Certain types of companies cannot be a head company or subsidiary member and certain types of trusts cannot be a subsidiary member. For example, superannuation funds generally cannot be a head company or subsidiary member.
A foreign-owned group of Australian resident subsidiaries that does not have a single resident head company may instead choose to consolidate by forming a multiple entry consolidated (MEC) group.
Figure 1
Figure 1 - As wholly-owned subsidiaries of the head company, companies A and B are subsidiary members of a consolidatable group. Company C is not a member as it is not wholly owned (directly or indirectly) by the head company.
Consolidation pathway
There is a pathway of key steps in choosing, forming and operating as a consolidated group:
Choosing
Consolidation is optional. A group needs to determine its eligibility, analyse the costs and benefits of consolidating, and choose whether and when to consolidate. The choice to consolidate is irrevocable once it is made.

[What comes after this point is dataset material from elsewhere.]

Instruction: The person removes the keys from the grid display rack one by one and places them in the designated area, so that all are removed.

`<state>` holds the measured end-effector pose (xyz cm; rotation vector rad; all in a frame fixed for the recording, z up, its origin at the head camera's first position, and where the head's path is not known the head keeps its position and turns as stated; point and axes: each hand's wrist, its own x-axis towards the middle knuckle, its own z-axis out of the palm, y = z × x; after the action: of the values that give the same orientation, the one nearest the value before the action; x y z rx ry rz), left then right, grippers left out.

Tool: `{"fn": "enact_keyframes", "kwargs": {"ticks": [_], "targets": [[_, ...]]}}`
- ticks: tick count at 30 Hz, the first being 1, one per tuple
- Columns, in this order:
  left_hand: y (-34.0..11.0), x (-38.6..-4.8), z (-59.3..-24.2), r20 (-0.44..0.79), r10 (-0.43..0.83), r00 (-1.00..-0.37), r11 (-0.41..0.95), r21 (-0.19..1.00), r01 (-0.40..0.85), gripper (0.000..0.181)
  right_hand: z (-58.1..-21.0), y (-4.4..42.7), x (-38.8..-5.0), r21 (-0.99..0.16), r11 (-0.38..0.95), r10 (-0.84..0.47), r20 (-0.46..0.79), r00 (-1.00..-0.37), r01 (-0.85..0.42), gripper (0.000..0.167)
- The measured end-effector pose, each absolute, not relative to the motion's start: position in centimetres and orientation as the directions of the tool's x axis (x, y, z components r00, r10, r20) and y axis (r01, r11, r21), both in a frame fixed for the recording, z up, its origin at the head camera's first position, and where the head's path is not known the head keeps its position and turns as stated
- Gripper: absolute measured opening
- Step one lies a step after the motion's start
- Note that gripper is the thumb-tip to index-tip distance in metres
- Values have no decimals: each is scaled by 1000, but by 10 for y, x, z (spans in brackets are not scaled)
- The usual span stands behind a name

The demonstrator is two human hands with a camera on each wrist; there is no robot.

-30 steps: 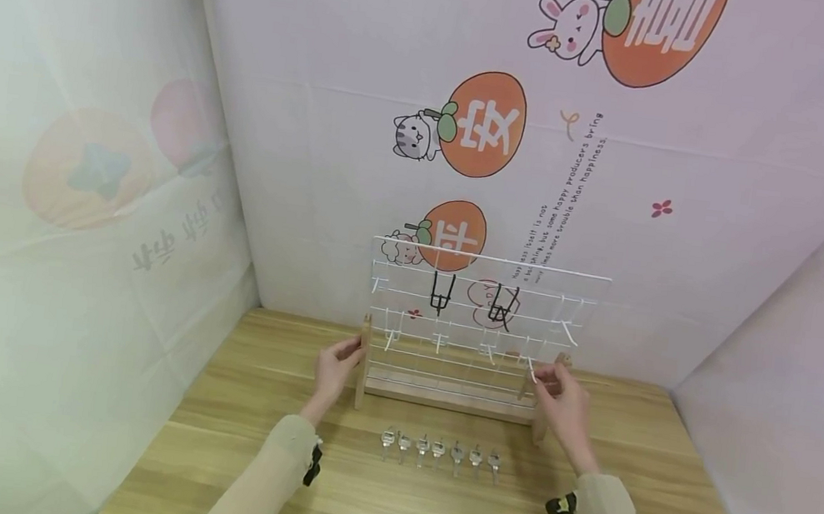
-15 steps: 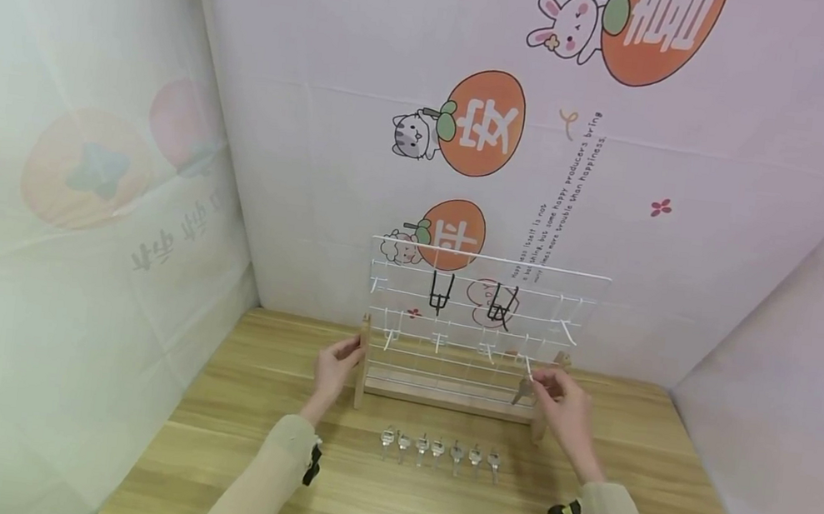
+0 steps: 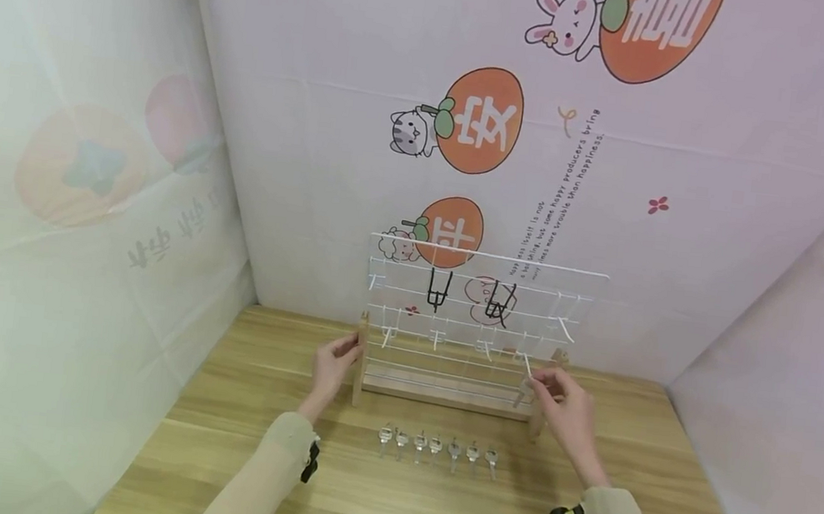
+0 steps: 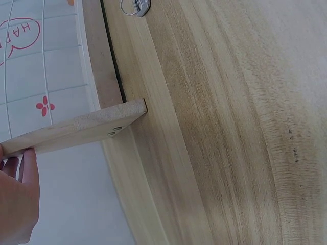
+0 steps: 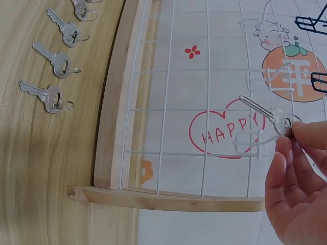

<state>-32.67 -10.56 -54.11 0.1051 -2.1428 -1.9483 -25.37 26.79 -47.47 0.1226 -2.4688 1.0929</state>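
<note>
A white wire grid rack with a wooden base [image 3: 443, 390] stands at the back of the table. My left hand [image 3: 331, 366] holds the rack's left wooden post [image 4: 82, 125] by its edge, with part of the hand cut off in the left wrist view. At the rack's right side, my right hand [image 3: 567, 412] pinches a silver key [image 5: 278, 120] between thumb and fingers at its head and ring. The key's blade points away from the fingers. Right beside the key is a white hook [image 5: 248, 143] in the lower row; whether the ring touches it I cannot tell.
Several silver keys with rings [image 3: 435, 444] lie in a row on the wooden table [image 3: 386, 506] before the rack. More white hooks and two black hooks [image 3: 439, 289] hang on the grid. A printed cloth [image 3: 317, 155] rises behind, with pale cloth sides.
My right hand has shifted slightly right at the lower right hook, and the key shows more plainly beneath it. The left hand keeps its place on the post.
</note>
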Motion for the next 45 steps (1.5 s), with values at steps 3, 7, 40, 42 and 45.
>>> {"fn": "enact_keyframes", "kwargs": {"ticks": [3, 7, 40, 42, 45], "targets": [[-106, -326, -541, 135, -214, -968, 117, 987, 112, 33, -475, 269, -253, -695, 676, 85, 405, -910, -246, 7], [-107, -327, -541, 138, -213, -967, 122, 986, 114, 32, -479, 272, -251, -707, 666, 76, 381, -921, -238, 7], [-106, -329, -544, 162, -220, -962, 113, 984, 140, 31, -566, 297, -245, -676, 724, -34, 166, -986, -139, 6], [-106, -329, -544, 162, -216, -963, 110, 984, 140, 31, -570, 297, -245, -670, 729, -44, 160, -986, -141, 7], [-106, -329, -543, 161, -211, -964, 105, 984, 141, 32, -574, 297, -244, -665, 735, -52, 143, -988, -135, 6]]}}
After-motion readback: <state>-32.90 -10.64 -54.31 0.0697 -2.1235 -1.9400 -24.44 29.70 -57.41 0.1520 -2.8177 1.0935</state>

Forming a consolidated group
Consolidating a group involves planning and implementing new systems and calculating a consolidated income tax position for the group as a whole.
Among other things, the head company needs to:
- determine asset values for joining subsidiaries
- transfer losses and calculate a utilisation rate
- transfer franking credits and foreign tax credits
- deal with the other tax attributes of the joining subsidiaries.
Operating as a consolidated group
Operating as a consolidated group requires the head company to, among other things:
- make a choice to form a consolidated group with effect from a certain date
- notify the ATO of its choice to consolidate in the approved form within the prescribed time
- calculate, report and pay the group’s PAYG instalments
- determine, report and make any balancing adjustments to meet the group’s annual income tax liabilities
- manage any ongoing income tax liabilities and supply income tax information to the ATO when required, and manage the entry and exit of subsidiary members, including notifying the ATO.
Costs and benefits
Costs
The consolidation process may initially be costly (software changes, obtaining information, accounting/legal fees).
Some aspects of consolidation may involve up-front compliance costs. For example, determining the asset values of joining subsidiaries involves complex calculations and may involve market-valuing assets. Similarly, the use of transferred losses by the head company may involve complex calculations and valuations. To help minimise these compliance costs, there are some short cut options available for determining asset values.
Benefits
- Intra-group transactions are ignored for income tax purposes
- Losses, franking credits and foreign tax credits are pooled
- Existing complex integrity provisions (such as those relating to cost base adjustments, loss deferral and debt forgiveness) do not apply to intra-group transactions
- Tax related impediments to group restructuring are reduced (for example, shares may be bought back into a group company without giving rise to a capital gain or loss, the liquidation of a member company will not trigger a deemed dividend, and assets can be moved between group entities without any formal rollover requirements)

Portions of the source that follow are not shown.